Task brief: Without including any pictures, reproduce all the lines below word for word.

Data block:

BEGIN

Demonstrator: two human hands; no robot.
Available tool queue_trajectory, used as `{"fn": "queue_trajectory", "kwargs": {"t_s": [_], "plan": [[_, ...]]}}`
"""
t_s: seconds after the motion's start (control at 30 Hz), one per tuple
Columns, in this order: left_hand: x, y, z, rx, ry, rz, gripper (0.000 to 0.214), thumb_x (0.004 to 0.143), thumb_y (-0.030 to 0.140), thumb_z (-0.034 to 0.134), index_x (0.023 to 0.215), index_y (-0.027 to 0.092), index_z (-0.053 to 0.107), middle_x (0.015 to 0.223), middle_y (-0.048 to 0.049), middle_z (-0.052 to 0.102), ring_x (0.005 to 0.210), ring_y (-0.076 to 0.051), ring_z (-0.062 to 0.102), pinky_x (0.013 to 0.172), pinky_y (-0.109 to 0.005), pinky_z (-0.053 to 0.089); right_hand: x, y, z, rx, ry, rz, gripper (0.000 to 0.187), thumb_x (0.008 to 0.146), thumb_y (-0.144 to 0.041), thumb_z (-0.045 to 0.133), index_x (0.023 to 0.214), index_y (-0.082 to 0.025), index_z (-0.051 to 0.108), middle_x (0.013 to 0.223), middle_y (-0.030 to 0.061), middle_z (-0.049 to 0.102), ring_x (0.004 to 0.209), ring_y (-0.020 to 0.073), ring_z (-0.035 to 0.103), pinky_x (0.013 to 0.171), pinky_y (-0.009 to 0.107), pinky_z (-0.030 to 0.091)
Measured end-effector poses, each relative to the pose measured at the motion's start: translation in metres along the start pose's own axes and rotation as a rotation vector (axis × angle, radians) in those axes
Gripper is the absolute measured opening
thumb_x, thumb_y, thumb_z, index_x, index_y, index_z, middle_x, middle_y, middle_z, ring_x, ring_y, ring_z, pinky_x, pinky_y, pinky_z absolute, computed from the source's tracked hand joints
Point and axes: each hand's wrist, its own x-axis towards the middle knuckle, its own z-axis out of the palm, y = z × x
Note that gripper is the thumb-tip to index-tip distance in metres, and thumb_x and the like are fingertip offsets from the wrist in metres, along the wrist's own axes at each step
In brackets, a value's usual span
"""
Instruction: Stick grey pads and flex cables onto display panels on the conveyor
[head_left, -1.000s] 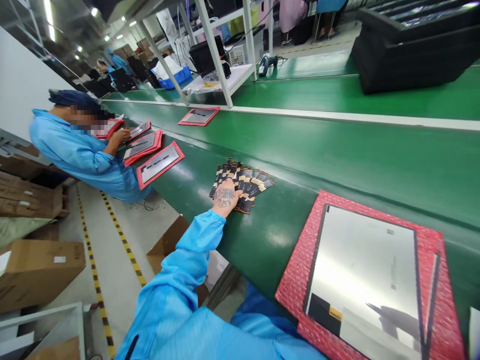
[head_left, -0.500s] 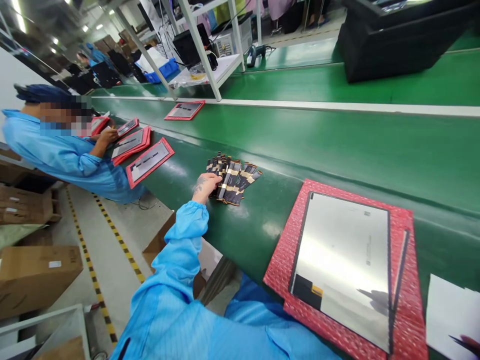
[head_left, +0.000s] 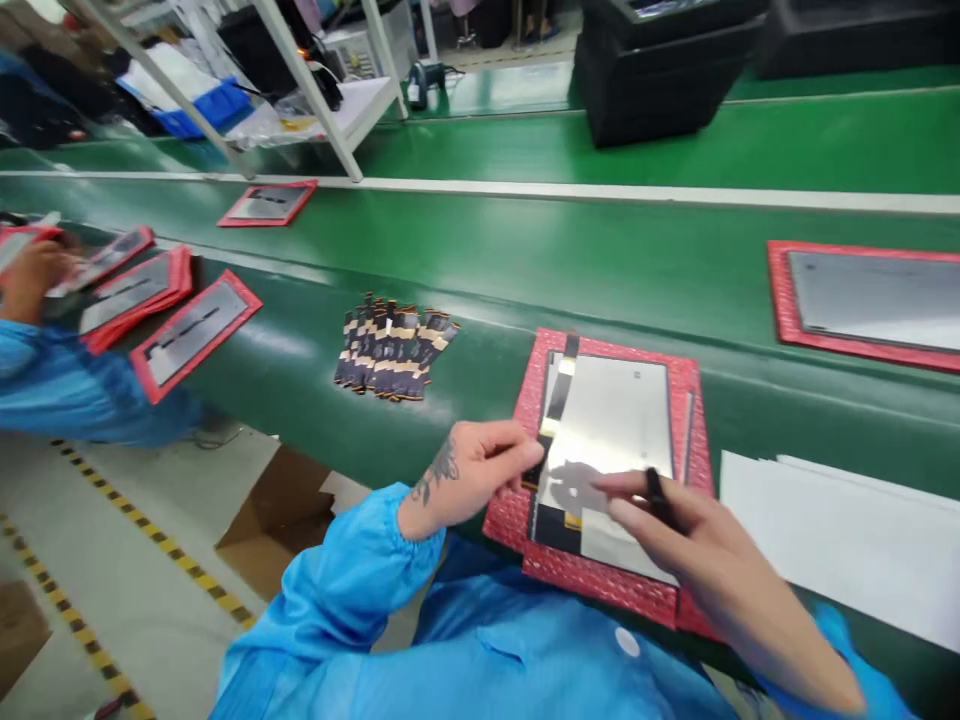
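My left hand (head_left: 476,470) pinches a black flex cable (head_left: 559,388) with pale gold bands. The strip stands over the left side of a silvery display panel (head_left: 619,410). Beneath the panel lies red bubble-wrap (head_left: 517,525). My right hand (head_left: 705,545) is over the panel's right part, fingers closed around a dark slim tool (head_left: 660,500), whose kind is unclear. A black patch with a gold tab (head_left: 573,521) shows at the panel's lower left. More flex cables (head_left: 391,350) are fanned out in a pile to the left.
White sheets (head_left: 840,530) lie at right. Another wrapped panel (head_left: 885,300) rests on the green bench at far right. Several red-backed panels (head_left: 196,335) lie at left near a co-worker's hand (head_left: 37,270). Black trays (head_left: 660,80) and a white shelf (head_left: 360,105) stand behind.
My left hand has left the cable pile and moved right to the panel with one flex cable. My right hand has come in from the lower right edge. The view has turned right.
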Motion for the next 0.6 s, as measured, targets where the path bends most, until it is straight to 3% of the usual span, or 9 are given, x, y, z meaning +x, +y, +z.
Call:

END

Response area:
Demonstrator: two human hands; no robot.
Available tool queue_trajectory, used as `{"fn": "queue_trajectory", "kwargs": {"t_s": [_], "plan": [[_, ...]]}}`
"""
t_s: seconds after the motion's start (control at 30 Hz), one per tuple
Columns, in this order: left_hand: x, y, z, rx, ry, rz, gripper (0.000 to 0.214), thumb_x (0.004 to 0.143), thumb_y (-0.030 to 0.140), thumb_z (-0.034 to 0.134), index_x (0.023 to 0.215), index_y (-0.027 to 0.092), index_z (-0.053 to 0.107), middle_x (0.015 to 0.223), middle_y (-0.048 to 0.049), middle_z (-0.052 to 0.102), ring_x (0.005 to 0.210), ring_y (-0.076 to 0.051), ring_z (-0.062 to 0.102), pinky_x (0.013 to 0.172), pinky_y (-0.109 to 0.005), pinky_z (-0.053 to 0.089); right_hand: x, y, z, rx, ry, rz, gripper (0.000 to 0.187), thumb_x (0.008 to 0.146), thumb_y (-0.144 to 0.041), thumb_z (-0.045 to 0.133), index_x (0.023 to 0.214), index_y (-0.082 to 0.025), index_z (-0.051 to 0.108), middle_x (0.013 to 0.223), middle_y (-0.030 to 0.061), middle_z (-0.049 to 0.102), ring_x (0.004 to 0.209), ring_y (-0.020 to 0.073), ring_z (-0.035 to 0.103), pinky_x (0.013 to 0.171), pinky_y (-0.009 to 0.107), pinky_z (-0.030 to 0.091)
Measured end-effector poses, each relative to the pose measured at the motion's start: translation in metres along the start pose's own axes and rotation as a rotation vector (axis × angle, radians) in those axes
Gripper is the absolute measured opening
thumb_x, thumb_y, thumb_z, index_x, index_y, index_z, middle_x, middle_y, middle_z, ring_x, ring_y, ring_z, pinky_x, pinky_y, pinky_z absolute, computed from the source's tracked hand joints
Point and axes: each hand's wrist, its own x-axis towards the middle knuckle, its own z-axis out of the palm, y = z × x
Note that gripper is the thumb-tip to index-tip distance in metres, and thumb_x and the like are fingertip offsets from the wrist in metres, along the wrist's own axes at each step
In brackets, a value's usual span
"""
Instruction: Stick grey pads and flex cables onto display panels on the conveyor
[head_left, -1.000s] 
[head_left, -0.500s] 
[head_left, +0.000s] 
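My left hand (head_left: 476,470) pinches a black flex cable (head_left: 559,388) with pale gold bands. The strip stands over the left side of a silvery display panel (head_left: 619,410). Beneath the panel lies red bubble-wrap (head_left: 517,525). My right hand (head_left: 705,545) is over the panel's right part, fingers closed around a dark slim tool (head_left: 660,500), whose kind is unclear. A black patch with a gold tab (head_left: 573,521) shows at the panel's lower left. More flex cables (head_left: 391,350) are fanned out in a pile to the left.
White sheets (head_left: 840,530) lie at right. Another wrapped panel (head_left: 885,300) rests on the green bench at far right. Several red-backed panels (head_left: 196,335) lie at left near a co-worker's hand (head_left: 37,270). Black trays (head_left: 660,80) and a white shelf (head_left: 360,105) stand behind.
My left hand has left the cable pile and moved right to the panel with one flex cable. My right hand has come in from the lower right edge. The view has turned right.
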Motion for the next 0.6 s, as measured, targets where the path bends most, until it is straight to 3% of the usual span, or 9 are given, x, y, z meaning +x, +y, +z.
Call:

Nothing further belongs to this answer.